From "Passive Reception" to "Subject Self-Consciousness": The Path of Endogenous Transformation of Rural Revitalization Assistance Models in Underdeveloped Areas
A Sociological Study Based on the Practice of the "Hundreds, Thousands, and Ten Thousands Project" in Qingyuan City
DOI:
https://doi.org/10.54691/ny8kbt75Keywords:
Rural Revitalization; Passive Reception; Subject Self-Consciousness; Endogenous Dynamics; Assistance Model; Qingyuan Experience.Abstract
In the macro context of comprehensively promoting rural revitalization and the implementation of the "High-quality Development Project for Hundreds of Counties, Thousands of Towns, and Tens of Thousands of Villages" (hereinafter referred to as the "Hundreds, Thousands, and Ten Thousands Project") in Guangdong Province, rural development in underdeveloped areas faces a structural dilemma: the coexistence of high-intensity input of external resources and the lack of internal subjectivity.
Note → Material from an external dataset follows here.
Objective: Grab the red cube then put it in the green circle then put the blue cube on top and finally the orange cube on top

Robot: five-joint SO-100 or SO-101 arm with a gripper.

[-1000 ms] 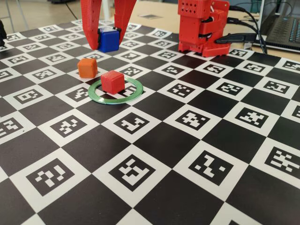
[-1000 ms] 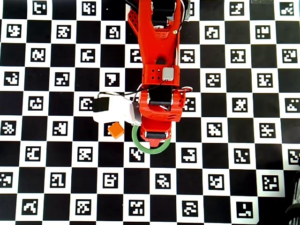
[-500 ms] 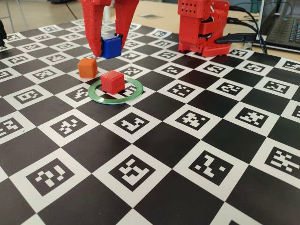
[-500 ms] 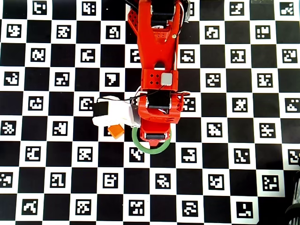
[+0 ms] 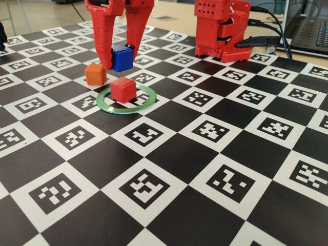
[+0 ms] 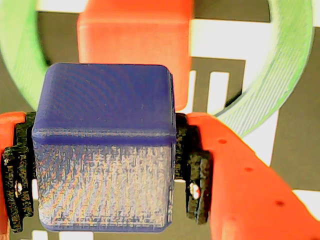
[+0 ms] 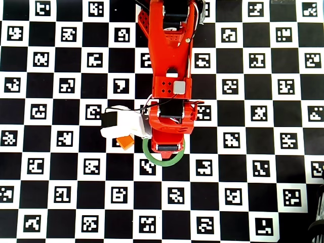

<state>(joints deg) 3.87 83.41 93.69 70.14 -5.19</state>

Traditional assistance models often fall into the trap of "blood transfusion dependency" and "governance involution," resulting in rural society exhibiting characteristics of "passive reception." How to activate the endogenous dynamics of town and village grassroots and achieve the transition from external push to internal drive is a core issue in the current modernization of county-level governance. Based on Endogenous Development Theory and Actor-Network Theory, this paper takes the "Government-Led, Town-Village Linkage" assistance model in Qingyuan City as a case study to analyze the practice logic of promoting the endogenous transformation of rural revitalization. The study finds that this model reconstructs the interactive relationship between the helper and the recipient through the institutional design of "Empowerment and Capacity Building": in the economic dimension, resource assetization and the marketization of the collective economy are achieved through "Strong Town and Wealthy Village Companies"; in the organizational dimension, grassroots action capability is reshaped through Party building leadership and town-village linkage; in the social dimension, farmers' "subject self-consciousness" is awakened through interest-sharing mechanisms. This transformation path indicates that rural revitalization in underdeveloped areas cannot rely solely on the one-way downward allocation of resources but needs to establish the status of the countryside as a subject of rights through mechanism innovation, building an endogenous development loop of "Government Guidance—Market Operation—Social Participation."